We finished lunch and started our stroll down Main Street.  Derrick and I had already decided that this stroll would be parred down to two stores because it was freezing cold and we were already running behind schedule. We headed down to O.P. Taylor's Toy Store first.  It was very cool, but Harper was bundled up in her stroller and the store was too narrow to let her out. We can't afford the price tag on that type of damage.  Harper got fussy and Derrick started playing with toy guns so I shuffled the family out to the next store, Mast General. Again, another neat store, but it was crowded and Harper was uninterested. We did pick up a pair of gloves for Harper, but we only lasted about 5 minutes here. By this time, Harper needed a nap and we needed to head to North Greenville.

It took about thirty minutes to get to the stadium. Harper refused to sleep for the first twenty-five of those minutes, of course.  About the time we got to the game, it was half-time and Harper had been asleep for five minutes.  Torn between wife-guilt and mommy-guilt, I woke Harper up to go into the game.

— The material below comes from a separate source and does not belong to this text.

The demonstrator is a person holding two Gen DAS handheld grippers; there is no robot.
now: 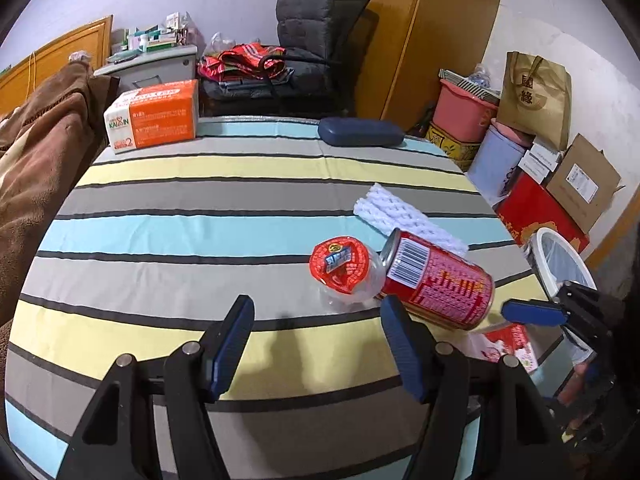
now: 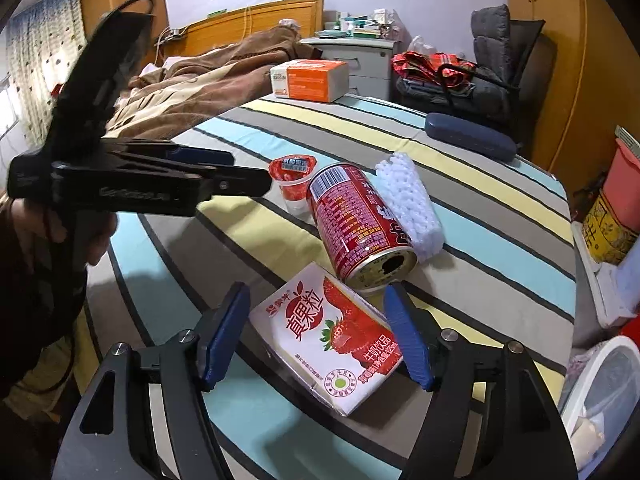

Big mistake. Waking a baby and bundling her up in a heavy coat, wool hat, gloves, and blanket does not a happy baby make.  However, NGU has a stadium conducive to strollers so as we walked to the visitor's side, Harper got distracted by the noise and people and became her normal happy self.

About five minutes into watching the third quarter, Derrick was frustrated because Newberry was getting blown out and Harper was frustrated because she was stuck in her stroller while the big kids ran around near her.  I decided to take her out of the stroller and walk around, while holding her hand. This worked for a few minutes, but she really wanted to run around on her own. I didn't let her do this because there were a ton of people around and she still isn't 100% steady on her feet all the time. Combine this with the fact that she was bundled up like a snow(wo)man and the fact she has one speed (Kenyan sprinting), and I didn't think it was the best idea.

I picked her up and walked back to Derrick.  I had seen some people we know from Newberry and we decided to go say hello.  Derrick took Harper and we headed over to exchange pleasantries.  Harper got fidgety, so Derrick and I handed her back and forth while talking to the others. Finally, in an effort to stop the distraction in the conversation (distraction being Harper), I put her down and let go of her hand.

Did she take off running? No, she didn't.

Did she smile or laugh or enjoy the fact that she was put down? No, she didn't.

She plunked down on the ground, threw herself backward, and started wailing. Loudly.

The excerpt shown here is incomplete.